The in vitro chemical conversion of methionine into Hcy occurred and was iron-dependent, and the pH optimum was between 4.5 and 6.0 (Figure 1). The conversion of S-adenosylhomocysteine and cystathionine into Hcy also required iron with a pH optimum of about 6.0 (Figure 2). The formation of Hcy from cystathionine was greater than that from S-adenosylhomocysteine under identical conditions. The conversion into Hcy was low for all thioethers at pH 2–3, and no Hcy was detected, when iron was eliminated from the reactions (Figures 1 and 2). The detection limit for the assay was about 0.05 μ M Hcy.

Figure 1
figure1

pH profiles for the formation of Hcy from methionine. Methionine (5.0 mM) in 5.0 mM citrate buffer was incubated with two concentrations of FeSO4 (2 h at 37°C). When iron was eliminated from the reaction, Hcy concentrations were below a detection limit (< 0.05 μ M). Points are single assay or mean of duplicate assays with an average deviation.

Figure 2
figure2

pH profiles for the formation of Hcy from S-adenosylhomocysteine and cystathionine. S-adenosylhomocysteine (squares, 1.0 mM) and cystathionine (circles, 1.0 mM) in 5.0 mM citrate buffer was incubated with 1.0 mM FeSO4 (1 h at 23°C). Solid and open symbols are single assays with and without FeSO4, respectively.

The addition of 1.0 mM ascorbate to 5 mM citrate with 1.0 mM FeSO4 resulted in a 23% increase in the amount of Hcy formed from 5.0 mM methionine at pH 5.5 (2 h at 37°C). Under identical conditions, but substituting EDTA for citrate, there was a 103% increase in the amount of Hcy formed, suggesting that iron-redox cycling is involved in this reaction (Aisen et al., 1990). Without the addition of ascorbate, the formation of Hcy from methionine was not different between citrate and EDTA solutions.

In the experiment to confirm that the fluorescent peak represents the derivative of Hcy, [1-14C]-methionine was used. The peaks of radioactivity and the fluorescent derivative of Hcy coeluted from the HPLC. Both radioactivity and fluorescence analyses indicated that methionine was converted into Hcy at the rate of 0.3–0.4% per hour at pH 5.0.

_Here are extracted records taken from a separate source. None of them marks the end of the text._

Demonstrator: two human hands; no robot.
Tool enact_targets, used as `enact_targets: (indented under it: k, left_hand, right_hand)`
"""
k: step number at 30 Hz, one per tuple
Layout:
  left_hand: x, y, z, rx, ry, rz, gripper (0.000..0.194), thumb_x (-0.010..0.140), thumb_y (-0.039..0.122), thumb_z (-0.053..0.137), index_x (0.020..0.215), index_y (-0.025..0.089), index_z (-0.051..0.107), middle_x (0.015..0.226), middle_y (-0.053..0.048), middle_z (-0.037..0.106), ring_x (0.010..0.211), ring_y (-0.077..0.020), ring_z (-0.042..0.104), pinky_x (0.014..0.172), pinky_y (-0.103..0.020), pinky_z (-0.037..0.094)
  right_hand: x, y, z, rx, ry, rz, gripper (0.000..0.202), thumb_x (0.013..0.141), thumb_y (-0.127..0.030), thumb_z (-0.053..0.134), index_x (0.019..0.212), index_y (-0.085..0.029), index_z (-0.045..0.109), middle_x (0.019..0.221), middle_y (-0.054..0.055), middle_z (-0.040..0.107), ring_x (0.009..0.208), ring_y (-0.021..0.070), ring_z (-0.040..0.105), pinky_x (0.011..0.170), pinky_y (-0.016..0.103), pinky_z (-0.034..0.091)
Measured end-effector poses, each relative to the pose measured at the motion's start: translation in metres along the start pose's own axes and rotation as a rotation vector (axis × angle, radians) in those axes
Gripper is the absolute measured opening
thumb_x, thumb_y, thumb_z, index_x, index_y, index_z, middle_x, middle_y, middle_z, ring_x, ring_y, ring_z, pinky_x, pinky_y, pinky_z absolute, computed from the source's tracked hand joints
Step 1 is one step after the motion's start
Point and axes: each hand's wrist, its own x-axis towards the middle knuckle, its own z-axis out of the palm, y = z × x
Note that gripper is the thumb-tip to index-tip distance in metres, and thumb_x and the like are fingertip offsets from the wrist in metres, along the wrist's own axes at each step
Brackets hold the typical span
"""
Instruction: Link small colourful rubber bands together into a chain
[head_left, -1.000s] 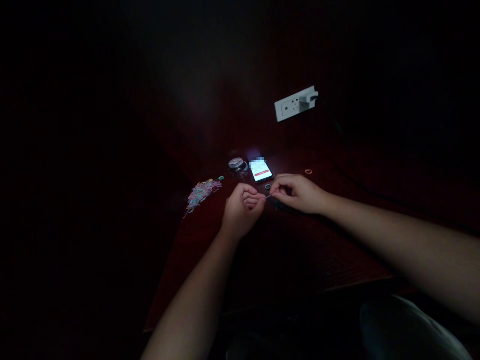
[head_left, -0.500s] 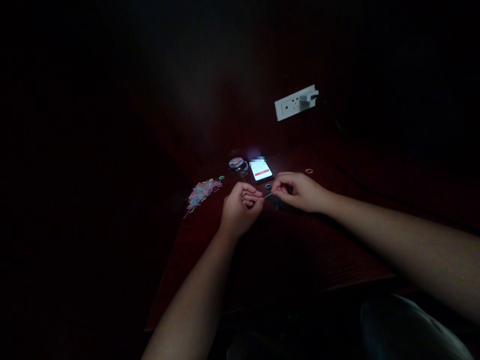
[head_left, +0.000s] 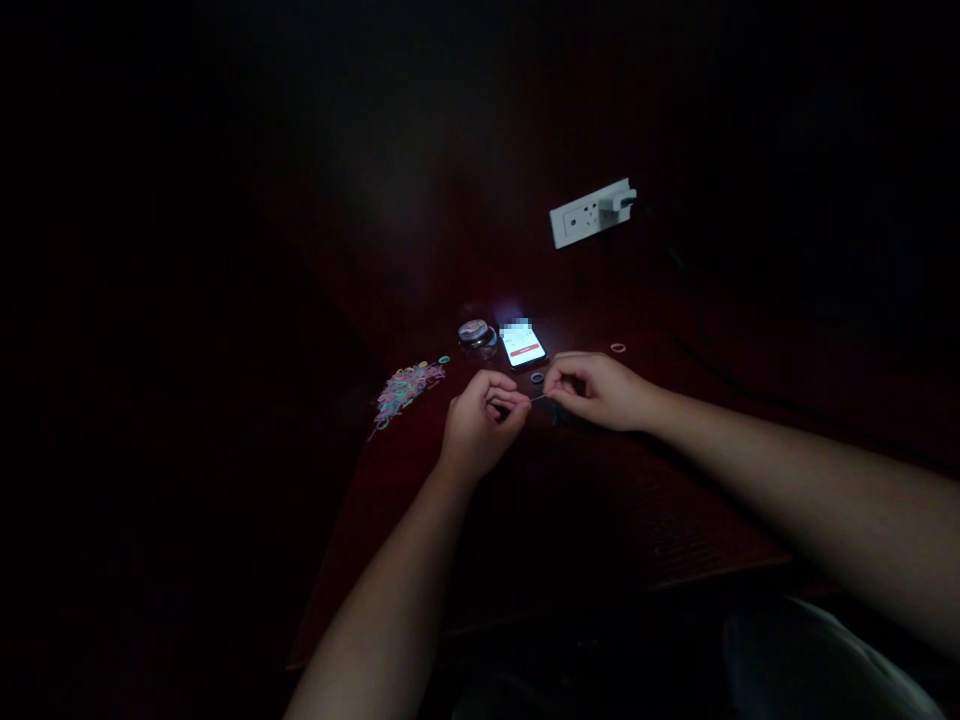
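Note:
Between my two hands a thin, pale elastic band [head_left: 538, 398] is stretched, one end pinched by each hand. My left hand [head_left: 484, 420] is closed, thumb and forefinger pressed together on its end. My right hand [head_left: 596, 388] pinches the other end, fingers curled. Just beyond the fingertips a grey-blue band [head_left: 537, 378] lies on the dark red table [head_left: 405, 500]. An orange band [head_left: 618, 348] lies past my right hand. To the left of my left hand spreads a heap of coloured elastic bands [head_left: 405, 392], with a green band [head_left: 444, 359] at its far edge. Something small and dark under my right hand is unclear.
A lit phone [head_left: 523, 345] lies just behind my hands. Beside it stands a small clear jar [head_left: 477, 338] with a lid. On the wall is a white socket [head_left: 585, 217] with a plug in it. A dark cable runs along the right. The room is very dim.
The view has shifted slightly, so everything sits a little lower. Both hands keep their pinch on the band, and the visible span between them looks slightly shorter.

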Motion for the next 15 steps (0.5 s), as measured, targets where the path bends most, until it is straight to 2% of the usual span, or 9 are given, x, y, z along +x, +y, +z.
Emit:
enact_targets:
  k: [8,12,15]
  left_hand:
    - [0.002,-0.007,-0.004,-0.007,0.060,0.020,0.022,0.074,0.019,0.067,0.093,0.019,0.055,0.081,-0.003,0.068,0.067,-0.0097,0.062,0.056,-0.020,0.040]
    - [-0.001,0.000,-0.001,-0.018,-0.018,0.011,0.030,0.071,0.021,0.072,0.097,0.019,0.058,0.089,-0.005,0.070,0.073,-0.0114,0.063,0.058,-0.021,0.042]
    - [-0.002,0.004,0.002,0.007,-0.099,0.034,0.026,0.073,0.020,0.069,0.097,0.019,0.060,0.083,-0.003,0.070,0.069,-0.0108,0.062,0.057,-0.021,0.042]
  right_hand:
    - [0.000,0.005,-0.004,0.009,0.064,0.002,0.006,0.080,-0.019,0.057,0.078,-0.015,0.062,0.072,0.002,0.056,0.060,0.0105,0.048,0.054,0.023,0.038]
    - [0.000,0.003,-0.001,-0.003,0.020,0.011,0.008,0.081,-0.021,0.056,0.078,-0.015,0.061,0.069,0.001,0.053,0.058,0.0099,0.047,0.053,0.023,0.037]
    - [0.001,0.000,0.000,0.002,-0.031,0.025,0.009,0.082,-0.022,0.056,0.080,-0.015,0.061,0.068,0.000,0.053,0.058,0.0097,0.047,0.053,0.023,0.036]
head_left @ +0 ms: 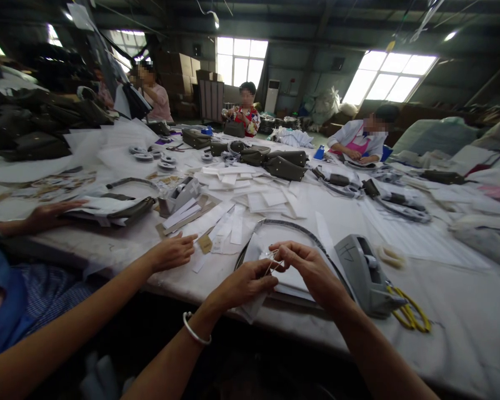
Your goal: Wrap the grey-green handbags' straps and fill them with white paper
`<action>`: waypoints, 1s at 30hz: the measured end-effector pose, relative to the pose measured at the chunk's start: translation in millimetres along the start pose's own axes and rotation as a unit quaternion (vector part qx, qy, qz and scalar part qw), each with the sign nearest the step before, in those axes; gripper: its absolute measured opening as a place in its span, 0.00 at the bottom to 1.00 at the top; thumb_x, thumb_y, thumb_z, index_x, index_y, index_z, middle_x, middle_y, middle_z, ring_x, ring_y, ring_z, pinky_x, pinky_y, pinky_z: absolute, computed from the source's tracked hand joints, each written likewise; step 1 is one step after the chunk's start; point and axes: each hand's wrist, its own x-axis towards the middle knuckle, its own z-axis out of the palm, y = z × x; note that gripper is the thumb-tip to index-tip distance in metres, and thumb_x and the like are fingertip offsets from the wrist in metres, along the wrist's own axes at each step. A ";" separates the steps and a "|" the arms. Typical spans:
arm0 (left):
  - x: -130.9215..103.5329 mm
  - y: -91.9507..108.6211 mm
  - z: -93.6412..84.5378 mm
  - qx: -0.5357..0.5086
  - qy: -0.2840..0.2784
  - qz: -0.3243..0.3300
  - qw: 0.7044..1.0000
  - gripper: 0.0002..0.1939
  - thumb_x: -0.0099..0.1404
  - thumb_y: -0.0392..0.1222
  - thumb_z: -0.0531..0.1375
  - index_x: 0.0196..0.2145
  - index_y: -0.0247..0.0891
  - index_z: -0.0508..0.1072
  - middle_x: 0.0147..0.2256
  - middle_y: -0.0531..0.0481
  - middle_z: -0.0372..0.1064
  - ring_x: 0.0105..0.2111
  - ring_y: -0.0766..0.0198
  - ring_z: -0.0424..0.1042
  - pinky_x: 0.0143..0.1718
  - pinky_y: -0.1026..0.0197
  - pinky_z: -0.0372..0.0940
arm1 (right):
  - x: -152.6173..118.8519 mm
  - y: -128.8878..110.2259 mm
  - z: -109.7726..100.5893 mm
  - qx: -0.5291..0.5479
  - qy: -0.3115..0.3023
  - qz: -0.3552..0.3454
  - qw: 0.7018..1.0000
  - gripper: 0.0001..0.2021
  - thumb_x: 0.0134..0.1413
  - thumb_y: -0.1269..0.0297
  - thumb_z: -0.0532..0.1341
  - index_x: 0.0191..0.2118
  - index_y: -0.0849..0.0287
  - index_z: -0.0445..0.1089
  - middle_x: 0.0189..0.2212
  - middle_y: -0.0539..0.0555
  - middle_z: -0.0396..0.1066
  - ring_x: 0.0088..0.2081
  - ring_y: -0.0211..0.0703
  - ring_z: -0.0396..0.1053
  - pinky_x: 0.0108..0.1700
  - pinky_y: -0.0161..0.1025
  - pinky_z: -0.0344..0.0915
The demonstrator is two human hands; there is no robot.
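My left hand (248,283) is closed, fingers bent around a bunched piece of clear plastic (252,305) that hangs below it. My right hand (306,266) is just beside it, its thumb and fingers pinched on a thin pale band (278,260), perhaps a rubber band, stretched between the two hands. Beneath both hands lies a white-wrapped flat item (294,280) with a dark curved handle (289,223) arching behind it. Fingers cover part of the plastic and band.
To the right stand a grey tape dispenser (360,272) and yellow-handled scissors (412,316). A co-worker's hand (173,251) reaches in from the left, near cardboard strips (187,216). White sheets (262,194) and dark bags (283,164) lie farther back; other people work around the table.
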 end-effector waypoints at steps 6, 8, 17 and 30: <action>1.9 -4.7 10.1 0.008 0.003 -0.013 1.000 0.15 0.67 0.47 0.55 0.37 0.35 0.78 0.31 0.51 0.71 0.32 0.65 0.67 0.37 0.64 0.61 | 4.3 17.7 4.6 0.082 0.016 0.032 0.996 0.18 0.50 0.46 0.68 0.31 0.59 0.77 0.40 0.57 0.78 0.49 0.50 0.70 0.57 0.44 0.58; 3.3 -8.2 13.1 0.007 -0.006 -0.011 1.000 0.18 0.68 0.48 0.53 0.33 0.35 0.78 0.31 0.51 0.71 0.31 0.65 0.67 0.36 0.65 0.61 | 5.2 18.6 5.9 0.132 0.017 0.054 0.990 0.19 0.48 0.45 0.69 0.33 0.59 0.78 0.39 0.58 0.78 0.47 0.49 0.71 0.56 0.45 0.59; 8.4 -22.7 8.5 0.053 -0.040 0.025 0.997 0.17 0.70 0.46 0.53 0.32 0.36 0.77 0.31 0.52 0.73 0.30 0.67 0.67 0.36 0.67 0.61 | 19.6 12.3 8.4 0.383 0.091 0.090 0.915 0.13 0.39 0.58 0.77 0.29 0.57 0.77 0.31 0.50 0.77 0.34 0.39 0.74 0.43 0.39 0.72; 79.4 -73.3 -80.5 0.199 0.267 -0.082 0.939 0.17 0.67 0.38 0.53 0.51 0.35 0.72 0.51 0.40 0.72 0.54 0.57 0.69 0.57 0.58 0.59 | 99.5 30.1 -37.6 -0.094 0.006 0.101 0.990 0.15 0.54 0.52 0.64 0.31 0.61 0.70 0.26 0.50 0.73 0.15 0.27 0.57 0.16 0.29 0.52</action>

The changes in plasma tHcy concentrations after the oral methionine loading with and without a dose of iron in humans were measured (Figure 3). The mean AUC after the loading of methionine and iron together [90±19 (s.d.) μ M × h] was 45% greater than that after the loading of methionine alone (62±16 μ M × h) in five subjects, and this difference was significant (P< 0.025, paired-Student's t-test).

Figure 3
figure3

Changes in plasma Hcy concentrations after methionine loading with or without FeSO4. Mean (± s.d.) concentrations over baseline are plotted (n=5). Dashed and solid lines represent methionine (0.17 mmol/kg of body weight) load with and without FeSO4 (13.0 μmol/kg of body weight), respectively. The mean AUC after the loading of methionine and iron together was significantly greater than that after the loading of methionine alone in five subjects (P<0.025, paired-Student's t -test).

Discussion

The in vitro Hcy formation from thioethers was dependent upon the iron concentration, the pH, the type of chelator and thioethers used (Figures 1 and 2). No detectable Hcy was formed without the addition of iron. Although the mechanism of the chemical reactions presented here, including the pH dependency, is unknown and may be quite complicated, this is the first documentation of iron-dependent Hcy formation from thioethers. One weakness of our in vitro experiments is that the concentrations of iron and thioethers are higher than those found in vivo. However, we had to use these concentrations due to the low sensitivity of our Hcy-detection method.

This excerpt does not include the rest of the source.